▶ _What is required_: Going from the top of the data below, give again each line through the one containing "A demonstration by", both ends kept.

────────────────────

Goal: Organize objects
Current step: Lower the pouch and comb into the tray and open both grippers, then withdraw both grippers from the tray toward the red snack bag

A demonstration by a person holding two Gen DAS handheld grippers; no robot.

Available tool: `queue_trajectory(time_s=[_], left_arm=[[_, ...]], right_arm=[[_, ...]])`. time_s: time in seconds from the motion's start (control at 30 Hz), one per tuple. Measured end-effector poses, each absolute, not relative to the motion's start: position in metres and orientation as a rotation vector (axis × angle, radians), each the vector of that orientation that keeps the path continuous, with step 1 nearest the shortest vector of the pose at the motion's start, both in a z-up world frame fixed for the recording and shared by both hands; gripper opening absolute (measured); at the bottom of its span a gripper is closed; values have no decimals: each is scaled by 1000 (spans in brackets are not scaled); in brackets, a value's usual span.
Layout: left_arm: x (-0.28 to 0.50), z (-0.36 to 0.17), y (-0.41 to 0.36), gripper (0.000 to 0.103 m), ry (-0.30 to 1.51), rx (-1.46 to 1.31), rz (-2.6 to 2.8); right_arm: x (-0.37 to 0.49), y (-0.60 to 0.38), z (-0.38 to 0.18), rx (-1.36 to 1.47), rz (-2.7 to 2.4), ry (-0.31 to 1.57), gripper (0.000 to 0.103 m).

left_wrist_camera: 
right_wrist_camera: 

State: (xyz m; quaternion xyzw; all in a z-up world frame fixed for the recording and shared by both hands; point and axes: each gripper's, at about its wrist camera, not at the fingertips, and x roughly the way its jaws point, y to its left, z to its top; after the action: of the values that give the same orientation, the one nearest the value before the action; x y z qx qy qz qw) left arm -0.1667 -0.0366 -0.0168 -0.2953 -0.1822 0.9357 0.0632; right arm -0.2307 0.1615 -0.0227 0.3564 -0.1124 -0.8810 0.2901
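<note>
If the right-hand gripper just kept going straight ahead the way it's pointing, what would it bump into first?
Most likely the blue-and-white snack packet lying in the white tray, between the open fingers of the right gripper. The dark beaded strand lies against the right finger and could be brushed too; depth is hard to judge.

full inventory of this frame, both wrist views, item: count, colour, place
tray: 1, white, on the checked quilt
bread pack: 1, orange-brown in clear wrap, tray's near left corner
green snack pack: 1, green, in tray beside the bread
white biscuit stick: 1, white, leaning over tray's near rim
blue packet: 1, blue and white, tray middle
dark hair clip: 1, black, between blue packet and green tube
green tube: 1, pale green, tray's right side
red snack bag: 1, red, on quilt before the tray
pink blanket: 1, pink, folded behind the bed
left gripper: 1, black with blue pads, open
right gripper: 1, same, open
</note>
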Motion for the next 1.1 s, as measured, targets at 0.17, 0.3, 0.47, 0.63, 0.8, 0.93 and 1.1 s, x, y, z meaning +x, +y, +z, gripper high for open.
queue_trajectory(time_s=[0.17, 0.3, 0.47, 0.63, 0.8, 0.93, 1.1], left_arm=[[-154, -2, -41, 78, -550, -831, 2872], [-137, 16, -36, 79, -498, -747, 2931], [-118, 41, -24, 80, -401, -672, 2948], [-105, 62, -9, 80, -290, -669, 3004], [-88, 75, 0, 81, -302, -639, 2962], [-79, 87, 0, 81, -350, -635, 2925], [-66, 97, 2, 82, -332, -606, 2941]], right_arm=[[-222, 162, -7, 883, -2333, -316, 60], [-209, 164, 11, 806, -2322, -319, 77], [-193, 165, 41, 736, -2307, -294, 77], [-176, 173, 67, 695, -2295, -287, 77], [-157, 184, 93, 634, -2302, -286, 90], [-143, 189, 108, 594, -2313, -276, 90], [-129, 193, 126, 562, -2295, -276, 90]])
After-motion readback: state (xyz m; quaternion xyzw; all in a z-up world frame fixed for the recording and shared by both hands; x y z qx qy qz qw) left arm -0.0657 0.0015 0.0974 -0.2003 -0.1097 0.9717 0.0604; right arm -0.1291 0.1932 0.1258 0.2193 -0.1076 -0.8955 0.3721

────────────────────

▶ _Written response_:
Goal: Organize objects
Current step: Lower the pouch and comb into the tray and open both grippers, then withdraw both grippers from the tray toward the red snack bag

A demonstration by a person holding two Gen DAS handheld grippers; no robot.

No additional response is needed to complete this exercise.